* _Task to carry out_:
What you give back must match the data below character for character.

* _Provided material_:
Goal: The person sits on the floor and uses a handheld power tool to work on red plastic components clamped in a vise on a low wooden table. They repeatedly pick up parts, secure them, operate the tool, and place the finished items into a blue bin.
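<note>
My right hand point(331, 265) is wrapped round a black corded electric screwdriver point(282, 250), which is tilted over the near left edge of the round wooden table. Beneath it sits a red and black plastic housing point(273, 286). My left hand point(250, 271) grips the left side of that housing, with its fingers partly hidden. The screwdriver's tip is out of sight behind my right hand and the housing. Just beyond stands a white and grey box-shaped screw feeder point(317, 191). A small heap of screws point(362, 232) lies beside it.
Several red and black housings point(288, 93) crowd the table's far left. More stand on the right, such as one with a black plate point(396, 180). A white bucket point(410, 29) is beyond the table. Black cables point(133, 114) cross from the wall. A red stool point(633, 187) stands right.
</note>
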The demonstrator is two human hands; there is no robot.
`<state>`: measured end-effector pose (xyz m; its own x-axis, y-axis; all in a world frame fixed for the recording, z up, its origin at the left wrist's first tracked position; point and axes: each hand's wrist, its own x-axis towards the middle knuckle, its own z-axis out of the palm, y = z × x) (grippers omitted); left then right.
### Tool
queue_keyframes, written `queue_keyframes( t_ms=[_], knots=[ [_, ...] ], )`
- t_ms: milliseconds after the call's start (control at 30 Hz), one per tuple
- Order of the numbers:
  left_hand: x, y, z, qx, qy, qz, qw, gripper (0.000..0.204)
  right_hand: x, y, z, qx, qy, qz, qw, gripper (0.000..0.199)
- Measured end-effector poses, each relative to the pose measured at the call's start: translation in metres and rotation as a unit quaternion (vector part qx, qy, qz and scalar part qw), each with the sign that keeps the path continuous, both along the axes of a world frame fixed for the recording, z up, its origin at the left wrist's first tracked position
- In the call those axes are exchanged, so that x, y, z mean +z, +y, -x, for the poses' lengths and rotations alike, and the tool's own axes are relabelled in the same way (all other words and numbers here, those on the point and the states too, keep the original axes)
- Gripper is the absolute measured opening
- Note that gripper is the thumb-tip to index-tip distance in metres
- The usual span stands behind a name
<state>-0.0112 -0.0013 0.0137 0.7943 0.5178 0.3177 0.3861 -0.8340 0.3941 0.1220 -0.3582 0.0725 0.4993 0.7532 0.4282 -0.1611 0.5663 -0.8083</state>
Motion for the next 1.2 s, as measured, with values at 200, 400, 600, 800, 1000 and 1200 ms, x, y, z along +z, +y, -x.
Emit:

* _Answer space_:
Goal: The person sits on the floor and uses a handheld power tool to work on red plastic components clamped in a vise on a low wooden table. They repeatedly pick up parts, secure them, operate the tool, and place the finished items into a blue bin.
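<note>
My right hand point(331, 265) is wrapped round a black corded electric screwdriver point(282, 250), which is tilted over the near left edge of the round wooden table. Beneath it sits a red and black plastic housing point(273, 286). My left hand point(250, 271) grips the left side of that housing, with its fingers partly hidden. The screwdriver's tip is out of sight behind my right hand and the housing. Just beyond stands a white and grey box-shaped screw feeder point(317, 191). A small heap of screws point(362, 232) lies beside it.
Several red and black housings point(288, 93) crowd the table's far left. More stand on the right, such as one with a black plate point(396, 180). A white bucket point(410, 29) is beyond the table. Black cables point(133, 114) cross from the wall. A red stool point(633, 187) stands right.
</note>
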The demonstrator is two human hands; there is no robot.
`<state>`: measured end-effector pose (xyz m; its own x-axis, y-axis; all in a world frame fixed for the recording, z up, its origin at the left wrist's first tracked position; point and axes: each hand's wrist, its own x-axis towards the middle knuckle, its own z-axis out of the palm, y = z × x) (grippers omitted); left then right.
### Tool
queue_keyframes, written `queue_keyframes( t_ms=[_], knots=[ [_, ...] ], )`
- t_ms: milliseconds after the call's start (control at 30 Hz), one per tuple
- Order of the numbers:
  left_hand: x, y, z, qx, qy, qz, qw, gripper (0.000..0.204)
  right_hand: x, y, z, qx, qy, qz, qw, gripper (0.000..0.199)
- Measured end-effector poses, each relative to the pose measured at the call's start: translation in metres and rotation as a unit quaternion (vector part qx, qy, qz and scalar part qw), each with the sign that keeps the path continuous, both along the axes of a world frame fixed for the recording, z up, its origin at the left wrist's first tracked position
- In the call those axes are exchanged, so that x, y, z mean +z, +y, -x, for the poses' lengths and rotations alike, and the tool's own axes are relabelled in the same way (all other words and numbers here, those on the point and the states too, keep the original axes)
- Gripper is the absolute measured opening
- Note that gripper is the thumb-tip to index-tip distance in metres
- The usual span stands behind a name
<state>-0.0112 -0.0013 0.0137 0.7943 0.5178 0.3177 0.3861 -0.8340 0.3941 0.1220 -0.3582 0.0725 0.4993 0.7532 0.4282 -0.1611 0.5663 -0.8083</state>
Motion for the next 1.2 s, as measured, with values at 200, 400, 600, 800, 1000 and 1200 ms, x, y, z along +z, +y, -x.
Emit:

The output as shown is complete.